About this blog

In 1972, a crack commando unit was sent to prison by a military court for a crime they didn't commit. These men promptly escaped from a maximum security stockade to the Los Angeles underground. Today, still wanted by the government, they survive as soldiers of fortune. If you have a problem, if no one else can help, and if you can find them, maybe you can hire ... The A-Team.

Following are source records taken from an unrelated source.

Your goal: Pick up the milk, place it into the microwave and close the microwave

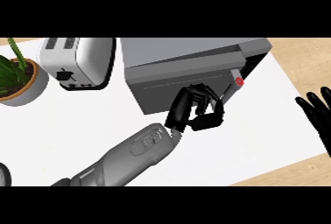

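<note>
The grey microwave (194, 52) stands at the back of the white mat. Its door (174, 89) is swung almost to, with a narrow dark gap left at the right by the red button (238, 81). The milk is not visible; the door hides the inside. My left hand (191, 111) reaches in from the lower left and rests against the door's front, near its lower right corner, fingers curled with nothing in them. My right hand (317, 113) rests open at the right edge, fingers up.
A white toaster (77, 61) sits left of the microwave. A potted plant (16, 76) is at the far left. A dark rim (3, 174) shows at the lower left edge. The white mat (258, 140) lies on a wooden counter.
</note>
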You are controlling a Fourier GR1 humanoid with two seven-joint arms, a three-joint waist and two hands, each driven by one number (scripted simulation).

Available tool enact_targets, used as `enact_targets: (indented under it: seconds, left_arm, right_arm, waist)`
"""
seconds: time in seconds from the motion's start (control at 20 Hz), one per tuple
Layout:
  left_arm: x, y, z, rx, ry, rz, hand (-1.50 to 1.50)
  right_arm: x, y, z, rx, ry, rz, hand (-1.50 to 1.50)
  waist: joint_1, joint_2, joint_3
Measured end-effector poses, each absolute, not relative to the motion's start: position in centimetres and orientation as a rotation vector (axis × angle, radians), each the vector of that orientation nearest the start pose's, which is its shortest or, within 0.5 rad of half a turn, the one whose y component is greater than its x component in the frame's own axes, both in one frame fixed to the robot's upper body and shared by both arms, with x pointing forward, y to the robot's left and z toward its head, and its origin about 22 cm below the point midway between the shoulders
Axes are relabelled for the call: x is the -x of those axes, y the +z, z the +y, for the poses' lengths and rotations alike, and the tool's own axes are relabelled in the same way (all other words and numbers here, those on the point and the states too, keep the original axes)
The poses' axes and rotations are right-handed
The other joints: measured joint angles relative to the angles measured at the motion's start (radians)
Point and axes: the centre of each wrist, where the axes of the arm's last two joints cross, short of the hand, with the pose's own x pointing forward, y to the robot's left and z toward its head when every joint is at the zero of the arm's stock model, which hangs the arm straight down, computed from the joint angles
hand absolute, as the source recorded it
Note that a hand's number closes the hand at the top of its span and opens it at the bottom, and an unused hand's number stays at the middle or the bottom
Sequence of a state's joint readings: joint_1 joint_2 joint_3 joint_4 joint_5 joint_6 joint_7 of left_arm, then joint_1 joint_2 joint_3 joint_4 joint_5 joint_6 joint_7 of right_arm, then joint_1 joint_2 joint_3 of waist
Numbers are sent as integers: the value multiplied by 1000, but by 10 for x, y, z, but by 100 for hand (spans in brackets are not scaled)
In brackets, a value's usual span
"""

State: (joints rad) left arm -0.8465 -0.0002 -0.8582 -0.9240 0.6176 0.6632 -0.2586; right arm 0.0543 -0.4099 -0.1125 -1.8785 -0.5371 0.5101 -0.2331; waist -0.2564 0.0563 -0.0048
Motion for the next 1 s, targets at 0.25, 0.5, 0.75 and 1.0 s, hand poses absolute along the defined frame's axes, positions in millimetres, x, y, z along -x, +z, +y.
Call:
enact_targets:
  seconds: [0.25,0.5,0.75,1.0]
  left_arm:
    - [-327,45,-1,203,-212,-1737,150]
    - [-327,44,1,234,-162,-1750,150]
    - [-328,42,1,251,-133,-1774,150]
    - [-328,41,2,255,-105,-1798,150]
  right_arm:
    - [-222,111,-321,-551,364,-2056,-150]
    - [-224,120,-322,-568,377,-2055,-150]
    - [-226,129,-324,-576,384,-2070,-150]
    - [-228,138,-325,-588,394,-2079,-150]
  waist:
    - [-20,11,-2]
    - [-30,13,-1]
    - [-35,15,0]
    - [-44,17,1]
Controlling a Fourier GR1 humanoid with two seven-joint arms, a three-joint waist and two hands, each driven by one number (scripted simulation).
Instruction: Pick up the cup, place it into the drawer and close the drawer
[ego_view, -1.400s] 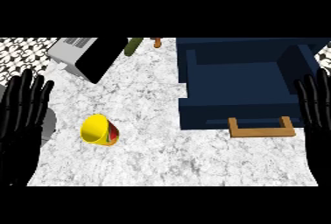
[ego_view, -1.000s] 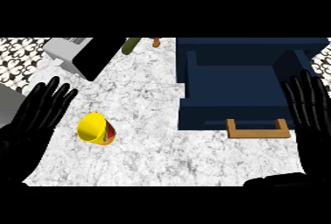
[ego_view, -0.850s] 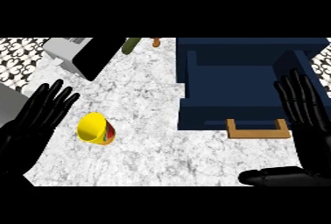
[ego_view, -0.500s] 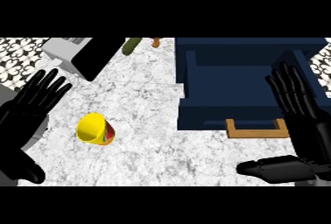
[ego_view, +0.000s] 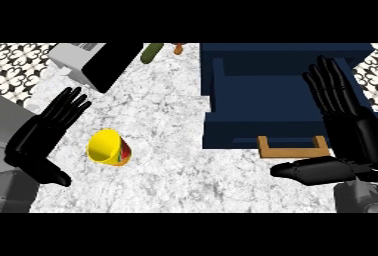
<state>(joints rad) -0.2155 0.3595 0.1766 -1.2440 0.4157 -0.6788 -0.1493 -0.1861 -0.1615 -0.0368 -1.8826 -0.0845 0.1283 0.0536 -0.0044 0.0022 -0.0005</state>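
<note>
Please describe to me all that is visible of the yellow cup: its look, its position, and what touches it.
The cup is bright yellow with a smooth, plastic-like surface, and it shows a red and green patch on its lower right side. It is not upright: it lies tipped on the white marble counter, and its wide mouth seems to face up and left. It rests on the counter's left part, well apart from the open blue drawer. The open left hand is beside it on the left, not touching it. Only the counter touches the cup.

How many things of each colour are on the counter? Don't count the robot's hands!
Yellow cup: 1
Blue drawer: 1
Green item: 1
Orange item: 1
Grey appliance: 1
Total: 5
</note>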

This was the introduction to one of the great TV series of the eighties. The purpose of this blog is to build up the definitive episode guide to the show across its five seasons which ran from 1983 to 1987. So this isn't too much of a burden, I'm intending to watch a couple of episodes a week and given that there were around 100 episodes made during its run, this will turn into a year-long project!

Monday, 30 May 2011

Family Reunion s5ep8

Co-starring: Jeff Corey as AJ Bancroft, Clare Kirkconnell as Ellen Bancroft, John Carter as Jacob Edwards, Terri Treas as “Ellen”, Beau Billingslea as Owens
Written by Steven L Sears
Directed by James Darren

The team protect a government witness who is returning to America with vital information and to see his daughter.

One of the best-remembered episodes from the fifth season, this is an always interesting attempt to combine the stock A-Team action elements with an involving character-based storyline.

The initial scene-setting has a comic tone as it turns out that Murdock has become too attached to the turkeys he has been tending to kill one for Thanksgiving (when this episode is set, emphasising the family storyline).

Once the team attempt to reunite father and daughter, the episode becomes an action-driven affair as they break her out and bring the two together (or so they think). It is at this point that the plot takes a key turn when it is revealed that the man the team are protecting claims to be Face’s father. Murdock discovers this at the same time as the audience, putting the character closet to Face in his most difficult dilemma.

The remainder of the episode is split between the main protection plot, scenes with the newly reunited but not entirely aware family and Murdock agonising over whether to tell Face. Bancroft, who has returned to America as he is dying, wants to tell Face the truth personally, something which Murdock decides to respect.

The one problem with the episode is that the two disparate elements never quite mix, there being a rather derivative pursuit element in the background that means constant shifts in tone between standard action and family drama. Although the two sides to the story never quite blend, there is enough happening to ensure the interest level remains high.

Both Benedict and Schultz give very strong performances and the scene in which Face argues with Murdock for not telling him sooner is one of the most genuinely affecting moments in any episode. This scene alone makes the episode well worth seeing, being built on the close bond their characters have developed over the course of five seasons.

It may not entirely work but all credit to the show for trying something very different to the norm. With episodes such as this, it is a shame the plug was pulled on the show before the 5th season had the opportunity to complete a full run. It demonstrates that the show could lend itself to more serious episodes which would have been more beneficial for the ratings than some of the silly episodes like ‘The Crystal Skull’ and ‘The Grey Team’. 9/10

1 comment:

  1. I'm not sure I fully buy the premise of Murdock being torn between loyalty to Face or a vow to a complete stranger. A scenario where Murdock felt he had to protect Face from the truth seems like it would've been far more plausible. Regardless, Benedict and Schultz do manage to sell the idea, particularly in their big confrontation scene.

    This episode was originally used as something of a promotional gimmick, with fans being allowed to choose (via a phone-in poll) whether or not Bancroft would really be Face's dad. Presumably, the unused ending was little more than alternate dialogue during the final scene. Too bad it wasn't included as a dvd extra- assuming it still exists.